■ TASK TO COMPLETE ■
Print, in exact form, the lines below from the one containing "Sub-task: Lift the" through the one containing "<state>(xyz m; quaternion", and omit all others.

..........

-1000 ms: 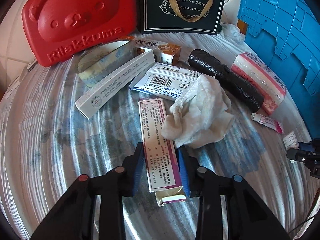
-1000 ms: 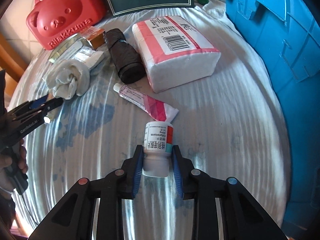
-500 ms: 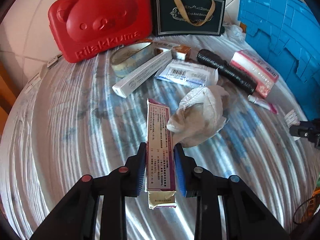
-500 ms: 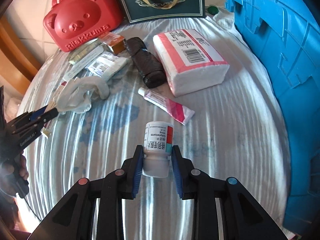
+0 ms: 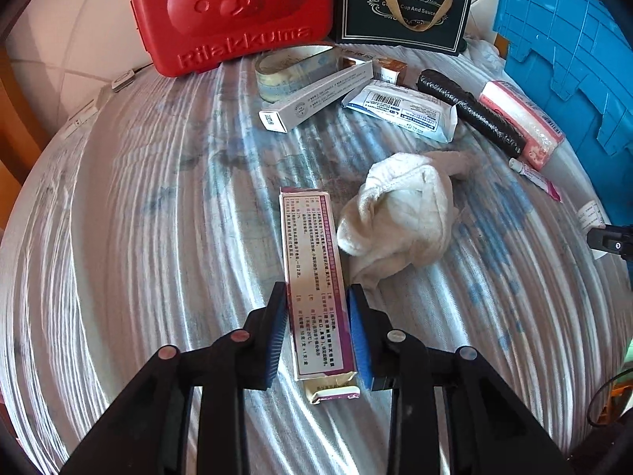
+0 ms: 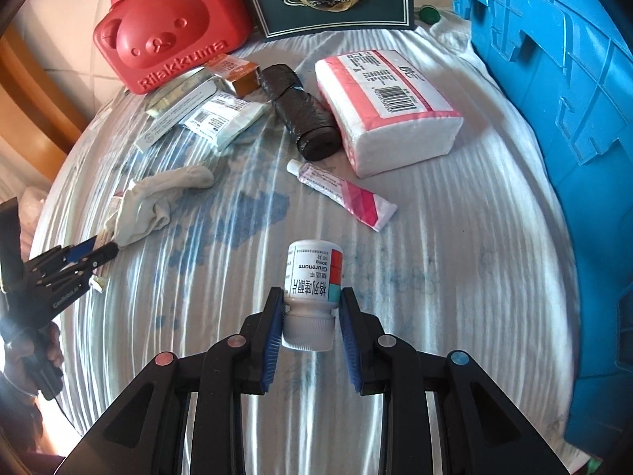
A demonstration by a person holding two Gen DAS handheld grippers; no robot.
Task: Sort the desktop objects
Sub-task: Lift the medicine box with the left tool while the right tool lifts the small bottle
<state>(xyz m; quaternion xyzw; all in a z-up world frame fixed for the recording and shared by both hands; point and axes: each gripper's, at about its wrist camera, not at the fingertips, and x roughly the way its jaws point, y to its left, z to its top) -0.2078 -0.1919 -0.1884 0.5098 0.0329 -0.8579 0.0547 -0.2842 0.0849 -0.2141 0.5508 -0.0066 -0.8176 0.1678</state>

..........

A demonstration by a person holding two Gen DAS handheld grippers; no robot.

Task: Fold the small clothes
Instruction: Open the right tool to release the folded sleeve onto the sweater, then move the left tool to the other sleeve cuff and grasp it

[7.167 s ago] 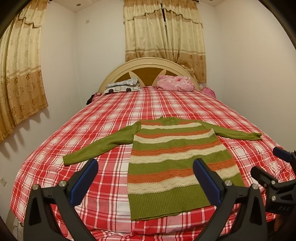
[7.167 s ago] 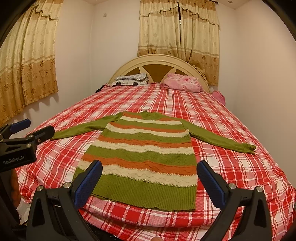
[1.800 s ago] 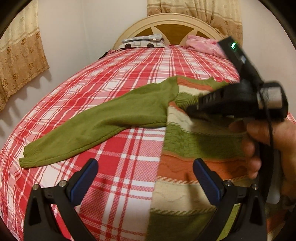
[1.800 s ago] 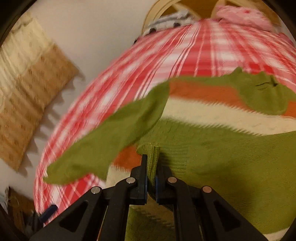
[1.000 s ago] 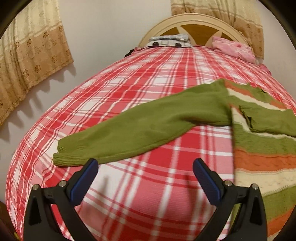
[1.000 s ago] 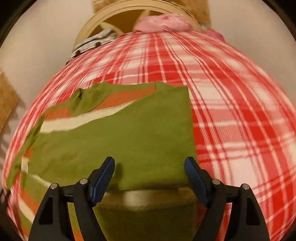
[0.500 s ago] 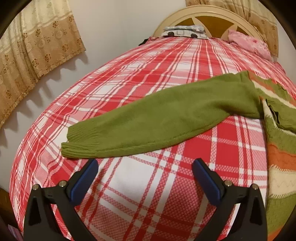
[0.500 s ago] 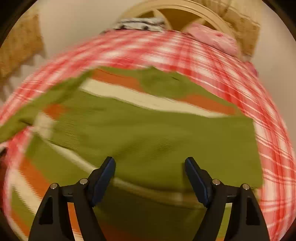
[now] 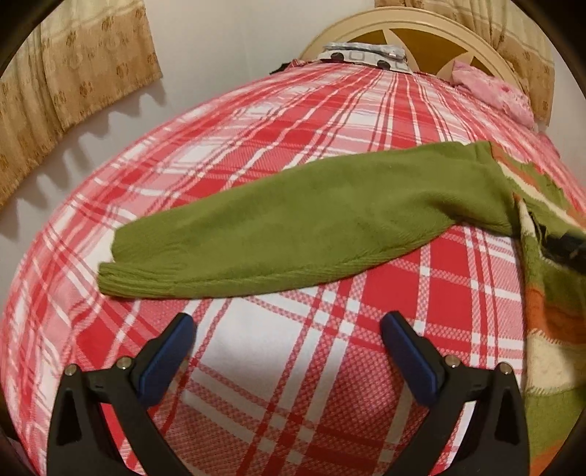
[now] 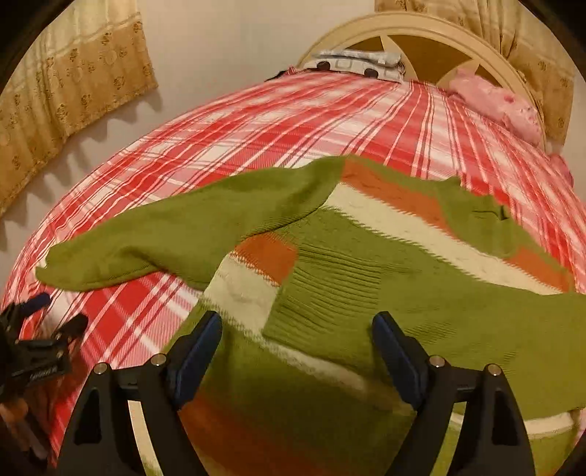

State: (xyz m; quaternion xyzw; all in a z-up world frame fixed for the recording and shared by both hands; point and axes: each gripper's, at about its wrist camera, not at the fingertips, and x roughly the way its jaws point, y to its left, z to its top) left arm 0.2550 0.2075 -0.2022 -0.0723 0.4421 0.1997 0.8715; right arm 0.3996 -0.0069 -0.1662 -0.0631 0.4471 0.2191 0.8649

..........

■ RESPONSE BOX ■
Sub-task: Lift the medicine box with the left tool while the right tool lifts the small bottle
<state>(xyz m; quaternion xyzw; all in a z-up world frame fixed for the recording and shared by both hands; point and axes: each gripper's, at about its wrist camera, not at the fingertips, and x roughly the way its jaws point, y to its left, z to its top) -0.2078 -0.1919 -0.1884 0.5098 0.0329 -0.8579 0.0547 -0.2842 0.0849 -0.2141 0.5508 -0.0066 -0.8176 0.1678</state>

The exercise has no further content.